• Task to complete
Where a line in the material below has the string "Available", please report it.

• Exercise material

■ ■ ■ ■

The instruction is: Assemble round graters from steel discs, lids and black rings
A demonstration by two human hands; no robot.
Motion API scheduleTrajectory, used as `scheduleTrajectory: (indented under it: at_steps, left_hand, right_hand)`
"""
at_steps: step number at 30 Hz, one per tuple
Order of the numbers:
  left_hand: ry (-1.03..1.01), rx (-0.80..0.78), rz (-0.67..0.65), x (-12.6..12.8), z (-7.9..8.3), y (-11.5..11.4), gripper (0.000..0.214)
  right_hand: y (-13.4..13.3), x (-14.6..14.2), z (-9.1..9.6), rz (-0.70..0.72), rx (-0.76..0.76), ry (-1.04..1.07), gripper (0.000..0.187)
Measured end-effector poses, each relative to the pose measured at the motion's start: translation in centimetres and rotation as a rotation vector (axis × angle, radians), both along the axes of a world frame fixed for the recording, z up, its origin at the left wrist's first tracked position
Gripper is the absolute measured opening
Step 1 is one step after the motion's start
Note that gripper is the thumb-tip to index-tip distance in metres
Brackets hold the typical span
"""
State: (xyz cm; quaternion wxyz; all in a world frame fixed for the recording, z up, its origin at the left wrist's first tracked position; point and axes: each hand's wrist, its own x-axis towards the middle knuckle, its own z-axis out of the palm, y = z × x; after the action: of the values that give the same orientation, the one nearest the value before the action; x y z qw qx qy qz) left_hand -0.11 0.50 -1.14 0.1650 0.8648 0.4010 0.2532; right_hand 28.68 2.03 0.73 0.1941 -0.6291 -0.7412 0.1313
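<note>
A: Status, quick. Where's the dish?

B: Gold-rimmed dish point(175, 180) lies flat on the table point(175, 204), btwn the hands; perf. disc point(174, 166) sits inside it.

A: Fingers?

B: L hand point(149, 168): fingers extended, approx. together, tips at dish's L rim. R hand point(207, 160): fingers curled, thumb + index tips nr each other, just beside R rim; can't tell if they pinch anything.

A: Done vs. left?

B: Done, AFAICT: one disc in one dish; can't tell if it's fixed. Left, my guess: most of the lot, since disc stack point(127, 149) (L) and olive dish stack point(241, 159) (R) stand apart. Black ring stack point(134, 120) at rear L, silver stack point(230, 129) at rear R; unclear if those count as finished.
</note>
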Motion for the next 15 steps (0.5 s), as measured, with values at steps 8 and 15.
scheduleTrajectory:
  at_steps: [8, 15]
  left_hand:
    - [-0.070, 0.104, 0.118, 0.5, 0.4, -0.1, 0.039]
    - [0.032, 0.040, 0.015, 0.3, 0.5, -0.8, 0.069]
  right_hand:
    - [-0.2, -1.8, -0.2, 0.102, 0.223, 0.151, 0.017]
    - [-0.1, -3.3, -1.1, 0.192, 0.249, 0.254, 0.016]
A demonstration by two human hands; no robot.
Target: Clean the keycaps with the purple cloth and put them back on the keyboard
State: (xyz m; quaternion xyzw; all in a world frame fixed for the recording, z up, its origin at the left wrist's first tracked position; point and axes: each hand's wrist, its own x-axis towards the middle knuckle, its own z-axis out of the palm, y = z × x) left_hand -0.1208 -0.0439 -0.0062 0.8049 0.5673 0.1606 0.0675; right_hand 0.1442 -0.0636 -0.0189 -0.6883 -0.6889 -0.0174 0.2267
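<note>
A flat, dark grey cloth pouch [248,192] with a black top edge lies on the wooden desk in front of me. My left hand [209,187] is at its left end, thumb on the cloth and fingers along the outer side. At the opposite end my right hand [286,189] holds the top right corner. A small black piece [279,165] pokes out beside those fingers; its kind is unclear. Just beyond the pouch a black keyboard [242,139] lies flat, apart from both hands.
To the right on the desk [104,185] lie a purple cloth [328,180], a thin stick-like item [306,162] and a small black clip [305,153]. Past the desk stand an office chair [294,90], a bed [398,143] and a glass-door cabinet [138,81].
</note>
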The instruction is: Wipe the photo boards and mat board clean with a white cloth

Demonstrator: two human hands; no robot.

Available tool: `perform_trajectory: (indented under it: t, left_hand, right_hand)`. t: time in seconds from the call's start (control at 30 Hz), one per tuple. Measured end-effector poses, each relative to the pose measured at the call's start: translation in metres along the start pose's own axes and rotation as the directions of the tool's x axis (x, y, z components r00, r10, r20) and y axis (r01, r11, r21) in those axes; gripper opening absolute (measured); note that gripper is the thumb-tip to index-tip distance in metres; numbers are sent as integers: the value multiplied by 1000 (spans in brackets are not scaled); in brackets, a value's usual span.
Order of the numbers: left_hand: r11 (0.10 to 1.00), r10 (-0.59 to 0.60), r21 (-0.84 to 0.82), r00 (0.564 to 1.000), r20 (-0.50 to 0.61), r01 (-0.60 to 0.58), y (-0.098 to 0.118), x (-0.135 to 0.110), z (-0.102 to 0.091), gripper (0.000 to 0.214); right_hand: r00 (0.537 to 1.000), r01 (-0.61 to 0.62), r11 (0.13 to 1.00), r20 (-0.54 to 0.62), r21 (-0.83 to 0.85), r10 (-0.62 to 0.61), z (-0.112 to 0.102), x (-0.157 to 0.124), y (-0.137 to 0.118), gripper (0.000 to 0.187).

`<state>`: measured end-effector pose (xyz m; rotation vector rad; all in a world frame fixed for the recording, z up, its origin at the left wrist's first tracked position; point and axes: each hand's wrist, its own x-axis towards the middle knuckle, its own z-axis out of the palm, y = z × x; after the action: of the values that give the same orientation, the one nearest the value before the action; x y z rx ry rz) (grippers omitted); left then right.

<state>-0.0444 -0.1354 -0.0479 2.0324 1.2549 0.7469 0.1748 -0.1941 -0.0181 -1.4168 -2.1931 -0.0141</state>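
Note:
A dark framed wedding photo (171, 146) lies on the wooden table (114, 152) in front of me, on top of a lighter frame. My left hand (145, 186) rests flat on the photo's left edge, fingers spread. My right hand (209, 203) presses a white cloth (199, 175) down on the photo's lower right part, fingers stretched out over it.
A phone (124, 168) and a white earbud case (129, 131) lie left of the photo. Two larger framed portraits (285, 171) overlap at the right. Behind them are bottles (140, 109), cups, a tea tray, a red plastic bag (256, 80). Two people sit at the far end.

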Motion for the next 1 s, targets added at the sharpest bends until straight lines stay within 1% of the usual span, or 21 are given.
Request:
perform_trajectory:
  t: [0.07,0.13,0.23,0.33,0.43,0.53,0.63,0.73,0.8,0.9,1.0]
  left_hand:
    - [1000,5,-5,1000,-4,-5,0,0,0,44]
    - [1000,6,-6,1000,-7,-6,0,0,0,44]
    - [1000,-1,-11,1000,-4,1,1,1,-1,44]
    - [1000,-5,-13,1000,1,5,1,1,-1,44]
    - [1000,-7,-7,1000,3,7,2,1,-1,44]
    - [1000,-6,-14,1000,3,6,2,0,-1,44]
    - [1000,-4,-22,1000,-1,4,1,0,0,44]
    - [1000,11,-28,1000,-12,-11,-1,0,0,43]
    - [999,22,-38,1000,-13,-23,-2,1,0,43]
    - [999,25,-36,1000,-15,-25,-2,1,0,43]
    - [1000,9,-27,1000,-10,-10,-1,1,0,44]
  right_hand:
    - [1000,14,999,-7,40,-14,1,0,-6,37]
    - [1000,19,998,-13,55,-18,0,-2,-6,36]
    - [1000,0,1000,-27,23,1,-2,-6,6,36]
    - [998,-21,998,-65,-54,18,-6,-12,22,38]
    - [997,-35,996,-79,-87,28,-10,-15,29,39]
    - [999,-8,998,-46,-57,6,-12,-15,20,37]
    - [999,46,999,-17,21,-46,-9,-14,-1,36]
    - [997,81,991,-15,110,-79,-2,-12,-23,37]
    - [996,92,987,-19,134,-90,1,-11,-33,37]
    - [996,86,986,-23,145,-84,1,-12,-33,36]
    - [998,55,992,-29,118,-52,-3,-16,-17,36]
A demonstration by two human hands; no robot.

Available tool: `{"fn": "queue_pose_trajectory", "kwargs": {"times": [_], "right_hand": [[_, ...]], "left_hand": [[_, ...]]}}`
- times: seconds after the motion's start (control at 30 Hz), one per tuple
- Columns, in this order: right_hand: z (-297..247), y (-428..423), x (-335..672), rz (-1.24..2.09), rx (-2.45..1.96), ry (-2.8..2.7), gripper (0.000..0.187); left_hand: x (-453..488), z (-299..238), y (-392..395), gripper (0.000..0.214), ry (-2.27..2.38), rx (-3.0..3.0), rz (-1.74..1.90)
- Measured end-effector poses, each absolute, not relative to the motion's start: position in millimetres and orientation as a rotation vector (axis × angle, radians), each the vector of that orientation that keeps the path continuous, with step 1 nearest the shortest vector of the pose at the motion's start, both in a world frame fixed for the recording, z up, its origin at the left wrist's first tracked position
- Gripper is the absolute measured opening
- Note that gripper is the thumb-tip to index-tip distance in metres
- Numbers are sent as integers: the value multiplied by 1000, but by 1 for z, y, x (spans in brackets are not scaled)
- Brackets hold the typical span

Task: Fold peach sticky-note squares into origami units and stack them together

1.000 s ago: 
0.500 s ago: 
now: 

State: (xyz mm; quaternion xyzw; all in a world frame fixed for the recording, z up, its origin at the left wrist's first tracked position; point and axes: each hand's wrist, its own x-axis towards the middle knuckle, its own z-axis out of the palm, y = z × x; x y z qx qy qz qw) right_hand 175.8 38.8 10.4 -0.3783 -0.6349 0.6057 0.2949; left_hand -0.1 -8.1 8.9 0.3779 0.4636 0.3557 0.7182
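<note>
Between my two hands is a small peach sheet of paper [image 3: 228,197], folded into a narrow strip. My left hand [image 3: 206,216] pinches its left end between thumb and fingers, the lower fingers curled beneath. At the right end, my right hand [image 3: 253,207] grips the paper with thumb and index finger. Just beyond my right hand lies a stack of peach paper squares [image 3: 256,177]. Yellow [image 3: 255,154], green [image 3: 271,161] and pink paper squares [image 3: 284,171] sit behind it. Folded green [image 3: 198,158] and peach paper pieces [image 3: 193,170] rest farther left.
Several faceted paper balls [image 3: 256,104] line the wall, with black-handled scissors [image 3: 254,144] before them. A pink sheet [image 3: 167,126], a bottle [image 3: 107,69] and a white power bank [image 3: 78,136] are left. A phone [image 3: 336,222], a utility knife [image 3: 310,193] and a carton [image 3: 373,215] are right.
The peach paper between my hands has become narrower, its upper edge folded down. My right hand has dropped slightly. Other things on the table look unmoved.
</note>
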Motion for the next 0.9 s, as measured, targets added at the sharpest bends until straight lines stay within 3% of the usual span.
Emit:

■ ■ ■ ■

• Output below
Available tool: `perform_trajectory: (indented under it: t, left_hand, right_hand)`. t: time in seconds from the call's start (control at 30 Hz), one per tuple. Measured end-effector poses, each relative to the pose measured at the call's start: translation in metres along the start pose's own axes and rotation as the directions of the tool's x axis (x, y, z components r00, r10, r20) and y axis (r01, r11, r21) in those axes; gripper opening absolute (measured); note that gripper is the thumb-tip to index-tip distance in metres; numbers are sent as integers: the value multiplied by 1000 (spans in brackets are not scaled); in brackets, a value's usual span.
Available tool: `{"fn": "queue_pose_trajectory", "kwargs": {"times": [_], "right_hand": [[_, ...]], "left_hand": [[_, ...]]}}`

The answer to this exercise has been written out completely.